Even the cry is like a full-term infant, not a preterm one. The midwives can recognize this better than I can. The midwife is laughing at her surprise in seeing such a tiny, mature infant. We close the uterus and the rest of the operation is uneventful.

After we are finished, I leave the theatre and I find the patient’s mother still sitting outside, waiting. She shakes my hand very warmly, and says “Thank you” over and over. I see her again later after the patient and the baby have been brought to the ward. The patient is still sleeping but the mother shows me the baby. She is tiny and perfect. I suspect she was actually 39 weeks and severely growth restricted. “This is your baby,” she says. I laugh and say, “Mzungu baby,” and the mother and the other attendants laugh as well.

I return to the clinic, where the father is waiting for me, still looking worried. Maybe he doesn’t know that the operation is over and went fine.

“Everything is fine,” I say. “Mother and baby are both doing very well.”

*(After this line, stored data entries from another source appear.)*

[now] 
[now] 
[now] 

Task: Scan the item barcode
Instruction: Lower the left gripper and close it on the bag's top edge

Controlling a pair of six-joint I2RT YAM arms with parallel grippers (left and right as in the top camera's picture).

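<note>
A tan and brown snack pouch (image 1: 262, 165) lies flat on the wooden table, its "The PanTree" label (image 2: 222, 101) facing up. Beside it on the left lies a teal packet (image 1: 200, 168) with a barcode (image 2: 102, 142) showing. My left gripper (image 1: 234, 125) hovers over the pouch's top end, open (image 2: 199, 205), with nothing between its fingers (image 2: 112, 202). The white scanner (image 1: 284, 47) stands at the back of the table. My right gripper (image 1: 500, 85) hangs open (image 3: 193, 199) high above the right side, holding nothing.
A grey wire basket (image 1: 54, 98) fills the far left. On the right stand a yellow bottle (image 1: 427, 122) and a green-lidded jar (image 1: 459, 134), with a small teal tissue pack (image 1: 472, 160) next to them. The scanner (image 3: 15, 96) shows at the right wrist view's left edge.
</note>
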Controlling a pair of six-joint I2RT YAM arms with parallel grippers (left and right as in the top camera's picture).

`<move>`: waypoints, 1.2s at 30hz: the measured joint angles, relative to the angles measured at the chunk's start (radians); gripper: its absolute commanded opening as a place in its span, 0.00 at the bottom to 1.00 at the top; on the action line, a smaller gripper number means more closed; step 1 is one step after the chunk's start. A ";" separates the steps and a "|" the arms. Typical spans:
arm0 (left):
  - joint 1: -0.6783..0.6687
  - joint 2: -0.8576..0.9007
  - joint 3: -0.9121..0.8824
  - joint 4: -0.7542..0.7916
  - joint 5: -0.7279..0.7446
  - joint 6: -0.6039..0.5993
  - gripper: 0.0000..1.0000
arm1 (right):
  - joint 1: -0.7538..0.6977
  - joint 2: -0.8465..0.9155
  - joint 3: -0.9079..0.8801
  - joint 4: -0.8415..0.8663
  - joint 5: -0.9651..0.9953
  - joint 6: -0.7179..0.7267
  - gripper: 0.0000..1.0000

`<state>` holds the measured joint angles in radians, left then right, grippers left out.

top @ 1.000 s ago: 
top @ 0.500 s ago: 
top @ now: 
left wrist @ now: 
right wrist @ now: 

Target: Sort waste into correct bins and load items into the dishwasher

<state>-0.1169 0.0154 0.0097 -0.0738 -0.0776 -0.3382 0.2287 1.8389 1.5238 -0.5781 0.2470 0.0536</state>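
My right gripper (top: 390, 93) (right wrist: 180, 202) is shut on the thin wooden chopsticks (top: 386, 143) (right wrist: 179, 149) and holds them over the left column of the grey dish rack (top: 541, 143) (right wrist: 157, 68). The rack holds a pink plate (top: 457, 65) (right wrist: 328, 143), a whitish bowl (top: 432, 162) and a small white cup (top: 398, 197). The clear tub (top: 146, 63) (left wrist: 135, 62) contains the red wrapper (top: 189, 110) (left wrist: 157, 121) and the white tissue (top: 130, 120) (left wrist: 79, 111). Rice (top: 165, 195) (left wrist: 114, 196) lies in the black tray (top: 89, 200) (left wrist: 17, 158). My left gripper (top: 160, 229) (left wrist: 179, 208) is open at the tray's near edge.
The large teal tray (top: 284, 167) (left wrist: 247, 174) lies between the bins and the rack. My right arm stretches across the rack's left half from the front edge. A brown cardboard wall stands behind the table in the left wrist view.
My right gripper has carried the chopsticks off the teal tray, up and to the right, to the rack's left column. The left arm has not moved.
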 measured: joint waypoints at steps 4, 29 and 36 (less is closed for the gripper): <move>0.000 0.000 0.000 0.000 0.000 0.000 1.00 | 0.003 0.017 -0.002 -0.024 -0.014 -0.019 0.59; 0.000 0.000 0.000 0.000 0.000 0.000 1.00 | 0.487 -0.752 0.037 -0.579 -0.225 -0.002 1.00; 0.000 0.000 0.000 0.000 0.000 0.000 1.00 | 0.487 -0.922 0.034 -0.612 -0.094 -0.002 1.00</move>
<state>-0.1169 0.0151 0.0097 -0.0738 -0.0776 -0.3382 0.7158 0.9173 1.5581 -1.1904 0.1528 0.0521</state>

“Yes, doctor, thank you. But I have a problem now. The baby is over-crying. What should I do?”


“Yes, it is too much. What do I do?”

I laugh. “There is no over-crying for babies. There is only crying. A crying baby is a healthy baby.” He looks skeptical. “Don’t worry. Your baby is perfect, she is fine. She was just in the womb, and now she is out, so she is surprised. She might be cold. You hold her, keep her warm. She wants love.”

“She wants love,” he repeats, and breaks into a huge grin. “Thank you, doctor. Doctor, do you like pineapple?”

I know what he is getting at, but I don’t want him to feel obligated.

“Don’t worry about it. You are welcome. Everyone is fine, don’t worry.”

“Do you like pineapple?”

“Ok, yes, I love pineapple. But really, don’t worry. It is fine.”

“You love pineapple? That is great. Ok, see you tomorrow doctor.”

The next day, I find out the baby’s weight, which was 1.3kg, or 2.8 pounds. I visit her, and she is tiny and adorable. The mother is doing well too – smiling and comfortable, even though there is no morphine or codeine for pain – only diclofenac, which is like an IV version of ibuprofen. This baby was so lucky that her mother came for an antenatal visit when she did. Otherwise, she probably had very little time left in that womb.

The mother has a surprise for me. She turns in her bed to face me, smiling. “Her name is Veronica.”


sarah jo said...

Congratulations! Wow. What a great catch. Enjoy the pineapple.

Sonja said...

What an honor! You earned it, though.